June 21, 2009 at 8:21 pm (Uncategorized)

Some Things…

i have had some comments very recently of the fact that i need to blog, until the past couple of weeks i had almost forgot that i had one, but since there is such a push for me to blog, then i will..

i am just going to jot down a few things that God has been teaching me and some things that just have been rolling around in my head…

1. anyone who knows me, knows that i am a broke college student, and that the job that God has blessed me with has been for lack of better words slow as your ninety year old g-ma! well that to say this finally this past week God slapped me in the face, when work finally began to pick up, and i find myself somewhat complaining and wondering why work had to pick up on the same week that savannah was transplanted to the suface of the sun!
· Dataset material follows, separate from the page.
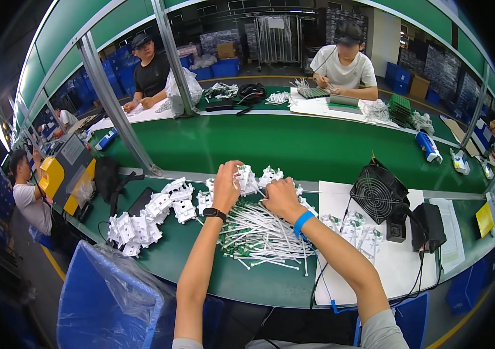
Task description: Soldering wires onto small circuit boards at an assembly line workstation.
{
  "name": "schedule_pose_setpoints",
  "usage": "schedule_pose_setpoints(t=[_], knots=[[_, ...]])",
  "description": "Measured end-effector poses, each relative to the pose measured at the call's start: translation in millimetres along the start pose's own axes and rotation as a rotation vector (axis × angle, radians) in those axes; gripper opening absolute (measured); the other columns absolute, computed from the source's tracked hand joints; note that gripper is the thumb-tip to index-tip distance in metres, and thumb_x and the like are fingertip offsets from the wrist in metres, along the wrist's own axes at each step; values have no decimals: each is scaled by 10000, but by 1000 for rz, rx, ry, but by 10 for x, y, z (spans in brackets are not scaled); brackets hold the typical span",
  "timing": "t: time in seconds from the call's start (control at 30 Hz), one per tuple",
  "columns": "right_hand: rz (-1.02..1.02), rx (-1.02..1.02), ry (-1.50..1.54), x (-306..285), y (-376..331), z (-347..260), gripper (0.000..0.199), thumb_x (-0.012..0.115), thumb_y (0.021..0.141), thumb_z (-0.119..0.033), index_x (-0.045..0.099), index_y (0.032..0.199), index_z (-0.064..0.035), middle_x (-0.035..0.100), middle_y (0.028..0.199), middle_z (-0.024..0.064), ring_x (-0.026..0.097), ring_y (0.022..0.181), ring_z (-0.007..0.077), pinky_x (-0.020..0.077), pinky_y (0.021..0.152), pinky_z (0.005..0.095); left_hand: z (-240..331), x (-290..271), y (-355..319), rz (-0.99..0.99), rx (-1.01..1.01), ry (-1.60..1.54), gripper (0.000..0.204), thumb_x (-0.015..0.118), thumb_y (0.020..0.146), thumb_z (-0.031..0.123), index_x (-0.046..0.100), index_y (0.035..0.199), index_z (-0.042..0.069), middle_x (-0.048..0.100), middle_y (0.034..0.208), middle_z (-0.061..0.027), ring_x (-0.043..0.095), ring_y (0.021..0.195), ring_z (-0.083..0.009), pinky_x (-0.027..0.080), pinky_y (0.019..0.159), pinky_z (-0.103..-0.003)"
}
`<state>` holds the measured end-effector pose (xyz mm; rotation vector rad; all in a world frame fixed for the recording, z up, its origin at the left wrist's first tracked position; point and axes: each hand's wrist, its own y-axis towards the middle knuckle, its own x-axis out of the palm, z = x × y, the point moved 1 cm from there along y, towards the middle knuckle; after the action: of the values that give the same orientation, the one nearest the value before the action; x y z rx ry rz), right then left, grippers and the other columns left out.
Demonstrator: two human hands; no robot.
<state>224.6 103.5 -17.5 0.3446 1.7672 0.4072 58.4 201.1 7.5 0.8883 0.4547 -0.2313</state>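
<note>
Now left hand (227,189) has fingers clamped on a white plastic housing (247,179) near the far edge of the table (224,288); right hand's (281,199) finger closure — can't tell. Best grip rims lightly, wrists above the white lead pile (266,235).

Left hand (227,185), one; right hand (281,199), one. Watch (215,214), one. Blue wristband (301,223), one. Large fan (372,195), one. White sticks (265,235), white parts (125,230): many, too heaped to count.
</note>
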Motion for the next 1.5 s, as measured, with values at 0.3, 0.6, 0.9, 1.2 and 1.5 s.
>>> schedule_pose_setpoints(t=[0.3,0.6,0.9,1.2,1.5], knots=[[10,25,-122,7,-40,-42,173,776,694,-217,748,738,-52,707,851,157,658,900,325,416,893,458,15,1,-28,42,-51,-5,451,517,747,-172,595,1133,47,621,1015,-135,606,988,-337,539,872,-418],[36,90,-133,-77,43,49,129,741,733,-106,732,831,-22,692,943,183,666,969,357,536,801,497,23,-8,-31,4,-10,54,474,471,793,-186,588,1184,56,574,1023,-173,614,992,-343,564,869,-408],[-50,208,68,-291,177,200,130,714,792,-113,719,866,-7,717,922,221,701,908,403,567,788,504,53,7,-49,29,-48,7,425,512,756,-155,599,1121,45,615,983,-136,599,988,-329,528,882,-421],[-87,374,616,27,316,637,187,696,872,-163,691,922,18,730,934,217,708,875,379,547,809,455,2,84,-19,63,-21,20,405,452,840,-135,580,1177,50,615,887,-139,628,855,-348,514,753,-382],[55,358,868,-232,434,606,280,622,989,-202,701,869,38,670,751,81,560,657,140,451,616,323,-43,32,51,131,-231,-131,335,435,936,-67,561,1213,74,565,705,-148,573,647,-312,444,642,-409]])
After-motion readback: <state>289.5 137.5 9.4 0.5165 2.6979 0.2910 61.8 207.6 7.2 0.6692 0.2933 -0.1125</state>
2. the college world series is awesome, but not the same as being there.. (which i have done!)

3. i am dreading taking the freakin regent’s test in july!

4. photography is going well! i am blown away at what God just continually paints in the sky for the very sake of allowing me to capture it.. (maybe not the sole reason?)
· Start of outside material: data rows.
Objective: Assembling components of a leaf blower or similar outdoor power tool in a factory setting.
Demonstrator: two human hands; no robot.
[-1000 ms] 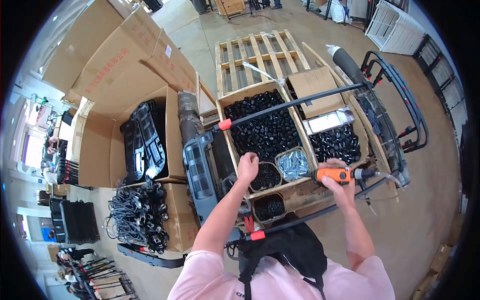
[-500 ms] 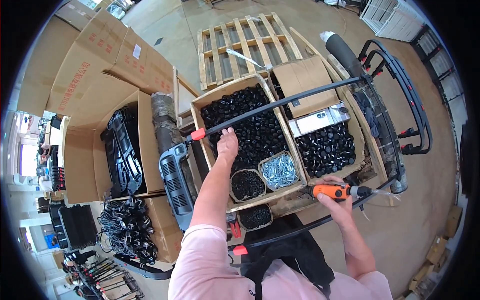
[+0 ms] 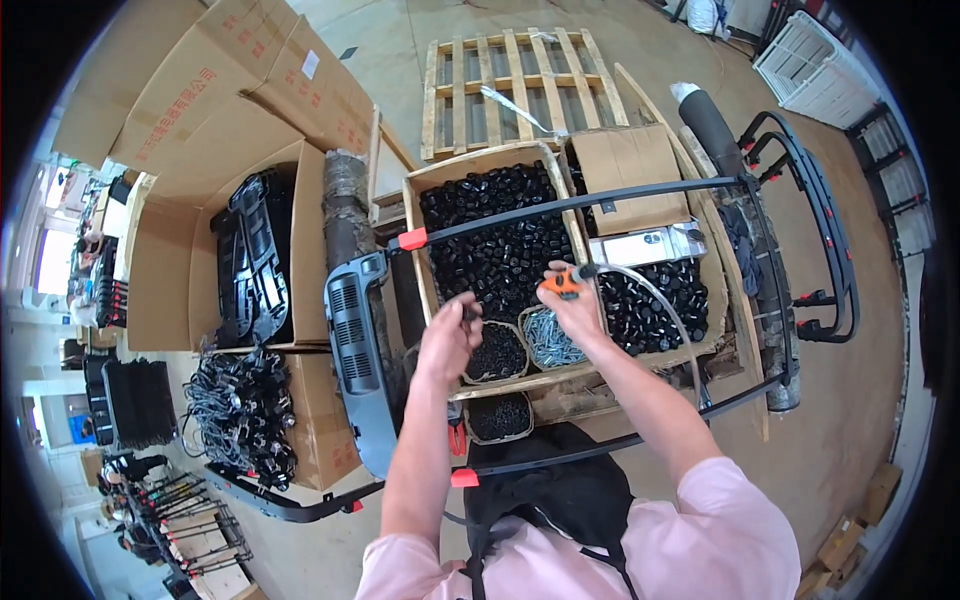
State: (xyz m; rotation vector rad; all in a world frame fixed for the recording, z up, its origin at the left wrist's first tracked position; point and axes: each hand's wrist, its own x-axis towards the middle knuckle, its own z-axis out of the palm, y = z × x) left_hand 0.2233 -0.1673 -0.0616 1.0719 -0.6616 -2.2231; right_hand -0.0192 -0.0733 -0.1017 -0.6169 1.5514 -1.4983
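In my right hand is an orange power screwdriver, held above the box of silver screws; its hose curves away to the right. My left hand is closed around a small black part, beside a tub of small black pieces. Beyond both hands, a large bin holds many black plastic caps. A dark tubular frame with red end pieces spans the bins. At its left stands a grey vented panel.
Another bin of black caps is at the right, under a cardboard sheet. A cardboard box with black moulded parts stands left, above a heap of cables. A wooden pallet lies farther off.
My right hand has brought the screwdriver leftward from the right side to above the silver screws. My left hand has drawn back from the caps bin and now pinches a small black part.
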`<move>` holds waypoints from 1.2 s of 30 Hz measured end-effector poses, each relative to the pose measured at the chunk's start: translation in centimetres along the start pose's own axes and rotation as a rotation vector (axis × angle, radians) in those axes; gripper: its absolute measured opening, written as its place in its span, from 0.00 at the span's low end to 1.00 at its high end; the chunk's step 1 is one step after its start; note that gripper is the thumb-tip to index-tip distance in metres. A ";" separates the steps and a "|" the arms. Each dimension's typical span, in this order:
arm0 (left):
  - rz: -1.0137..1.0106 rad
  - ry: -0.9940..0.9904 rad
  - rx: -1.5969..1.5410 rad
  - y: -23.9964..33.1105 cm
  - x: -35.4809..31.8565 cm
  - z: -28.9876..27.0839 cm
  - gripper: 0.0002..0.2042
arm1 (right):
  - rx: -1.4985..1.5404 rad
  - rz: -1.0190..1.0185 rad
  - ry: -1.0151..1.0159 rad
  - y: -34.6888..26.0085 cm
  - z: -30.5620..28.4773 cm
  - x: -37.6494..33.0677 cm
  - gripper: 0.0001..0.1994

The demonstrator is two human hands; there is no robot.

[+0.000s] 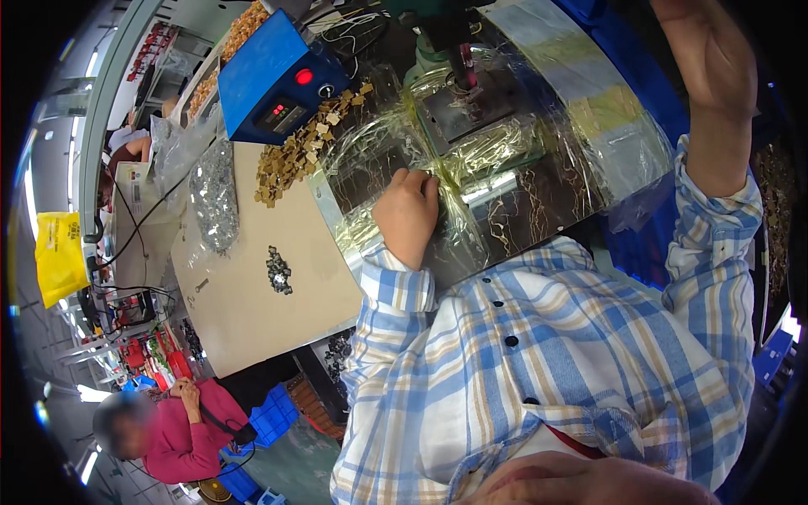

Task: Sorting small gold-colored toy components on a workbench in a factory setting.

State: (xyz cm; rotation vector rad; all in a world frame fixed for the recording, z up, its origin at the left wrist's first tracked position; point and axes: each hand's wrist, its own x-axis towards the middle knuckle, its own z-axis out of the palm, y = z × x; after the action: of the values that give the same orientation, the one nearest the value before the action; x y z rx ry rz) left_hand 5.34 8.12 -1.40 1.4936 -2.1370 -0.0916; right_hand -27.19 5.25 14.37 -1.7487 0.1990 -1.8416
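My left hand [408, 215] rests over the worktop in front of a small press [467, 80]. Its fingers are curled closed, and whatever they hold, if anything, is hidden. Yellowish clear film [370, 151] covers the surface about it. Up at the right edge, my right hand [711, 55] is raised away from the press, its fingers cut off by the picture's rim. A dark flat plate [471, 109] lies under the press's vertical plunger. A pile of small square brass-coloured pieces [295, 156] lies left of my left hand.
A blue control box [269, 80] with a red light stands behind the brass-coloured pile. Farther left are a clear bag of silvery parts [215, 198] and a little heap of dark metal parts [278, 271] on the tan board [244, 320]. A person in pink [189, 429] sits at lower left.
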 end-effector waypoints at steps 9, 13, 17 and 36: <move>0.035 -0.056 -0.012 -0.3 1.1 -0.3 0.05 | -0.120 0.098 -0.077 -1.7 1.1 -1.6 0.16; 0.029 -0.100 0.047 -1.0 1.4 -0.3 0.07 | -0.146 0.117 -0.095 -2.6 2.0 -2.4 0.16; -0.090 -0.145 0.120 -1.4 2.1 -0.5 0.08 | -0.162 0.118 -0.097 -3.1 2.0 -2.7 0.15; 0.054 -0.213 -0.364 -4.3 4.1 -0.4 0.06 | -0.274 0.041 -0.062 -3.9 1.6 -1.3 0.14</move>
State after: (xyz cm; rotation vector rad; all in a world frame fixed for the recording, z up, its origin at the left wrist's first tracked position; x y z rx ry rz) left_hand 8.16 2.88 -0.96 1.2572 -2.1758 -0.6108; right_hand -26.90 9.59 15.38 -1.9663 0.4785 -1.7951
5. my beard is coming in recently and it is killing me.. i am three full years out of highschool and i never would have thought that this day would come.. i have been a baby skinned kid all my life and loved every minute of it! i used to be able to shave like once a week, now it like once a day, and i know this means i a real boy now, but i dont know if im ready to be a real boy yet.. im scared! haha

6. i have been reading through this book with some friends called “life together”, and little did i know God would begin to give me a chance to start community during the reading! i have been part of a revolution with the game of volleyball (on the beach) some would call that beach volleyball but i would call it God’s gift to the sand.. because after playing for a few weeks i have found that sand has no better reason to be here other that to play volleyball on and getting into crevices of my body that i didnt even know i had? so in thinking of sand as a gift it would have to be linked with volleyball and not crevice paste, because sweaty sand crevice paste would be a curse from the garden of eden.. and to the best of my knowledge sweaty sand crevice paste was never mentioned on the bible!!

7. i cant believe i just expanded, in my head, this week so far on the uses of sand or the lack thereof…

8. God is good, and i can see Him working even in the trials that surround..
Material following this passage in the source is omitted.